Major initiatives launched during this period include the Desert-to-Power programme across the Sahel region and strong institutional support for the African Continental Free Trade Area. The bank also played a key role in providing emergency financing to African countries during the COVID-19 pandemic.

Nigeria’s long-standing partnership with AfDB

Nigeria has maintained a strong partnership with the AfDB as both a founding member and its largest shareholder. Over the years, the bank has supported several strategic development projects in the country.

One notable initiative is the Nigeria Electrification Project, which received about $200 million in funding and aims to provide 500,000 solar connections by 2025. Another major regional initiative is the Lagos–Abidjan Corridor, a $15.6 billion infrastructure project designed to improve transportation and boost trade along West Africa’s coastal corridor.

Nigeria’s infrastructure needs remain enormous. According to estimates by the World Bank, the country requires nearly $3 trillion in infrastructure investment over the next 30 years. Continued AfDB investment in energy and rural development could significantly reduce logistical bottlenecks and improve productivity.

Expanding access to capital for Nigerian businesses

Small and medium-sized enterprises (SMEs) remain a cornerstone of Nigeria’s economy, contributing approximately 48 percent of the country’s GDP. However, these businesses face a financing gap estimated at $158 billion, according to the International Finance Corporation.

Under the new leadership, the AfDB may expand programmes such as the Affirmative Finance Action for Women in Africa (AFAWA), a $500 million initiative designed to support women-led businesses.

Nigeria’s rapidly growing startup ecosystem could also benefit from greater access to capital. Sectors such as fintech and agribusiness have attracted increasing investor interest, with Nigerian fintech firms alone receiving $2.2 billion in funding in 2024. Expanded AfDB support through blended finance and risk-sharing mechanisms could further strengthen innovation and entrepreneurship in the country.

Regional integration and policy influence

As the AfDB’s largest shareholder, Nigeria has considerable influence in shaping the bank’s policy direction. The AfDB has already committed $2.7 billion between 2023 and 2025 to support cross-border infrastructure projects that facilitate trade under the AfCFTA framework.

By leveraging this influence, Nigeria could advocate for reforms that improve customs harmonisation, digital trade systems, and regional connectivity—measures that could increase intra-African trade by an estimated $35 billion annually.

Governance and transparency challenges

Despite these opportunities, governance concerns remain a key issue. Nigeria ranked 140th in the 2024 Corruption Perceptions Index published by Transparency International. Ensuring transparency in development financing will therefore be essential to maximise the benefits of AfDB projects.

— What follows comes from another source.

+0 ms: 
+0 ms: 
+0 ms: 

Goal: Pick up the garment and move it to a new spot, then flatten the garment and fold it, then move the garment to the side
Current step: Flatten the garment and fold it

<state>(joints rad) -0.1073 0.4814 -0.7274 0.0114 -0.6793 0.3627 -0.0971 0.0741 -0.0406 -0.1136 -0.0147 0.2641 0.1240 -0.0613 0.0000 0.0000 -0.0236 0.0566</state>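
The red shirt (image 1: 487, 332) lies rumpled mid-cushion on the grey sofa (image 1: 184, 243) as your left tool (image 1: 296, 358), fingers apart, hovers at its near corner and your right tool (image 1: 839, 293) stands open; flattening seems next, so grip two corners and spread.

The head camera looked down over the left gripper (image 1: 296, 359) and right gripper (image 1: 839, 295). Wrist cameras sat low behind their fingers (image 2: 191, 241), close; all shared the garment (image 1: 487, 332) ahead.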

Stronger monitoring systems, transparent procurement processes, and real-time project audits could help ensure that major initiatives—such as the $1 billion Nigeria Transmission Expansion Programme—deliver measurable results.

Outlook for Nigeria

Nigeria’s public debt currently stands at about 40 percent of GDP, highlighting the risks associated with excessive reliance on multilateral loans. While the AfDB has already financed nearly $2 billion in major projects across energy, transportation, and SME development, challenges such as slow project implementation and policy conditionalities could limit the overall impact of these investments.

Nevertheless, the leadership transition at the AfDB offers Nigeria an opportunity to realign its development priorities. By focusing on industrial value chains, energy transition initiatives, and youth-driven entrepreneurship, Nigeria can leverage AfDB financing to accelerate economic transformation.

Ultimately, the success of this partnership will depend on how effectively Nigeria utilises the bank’s resources to drive sustainable growth, strengthen institutions, and expand economic opportunities across the country.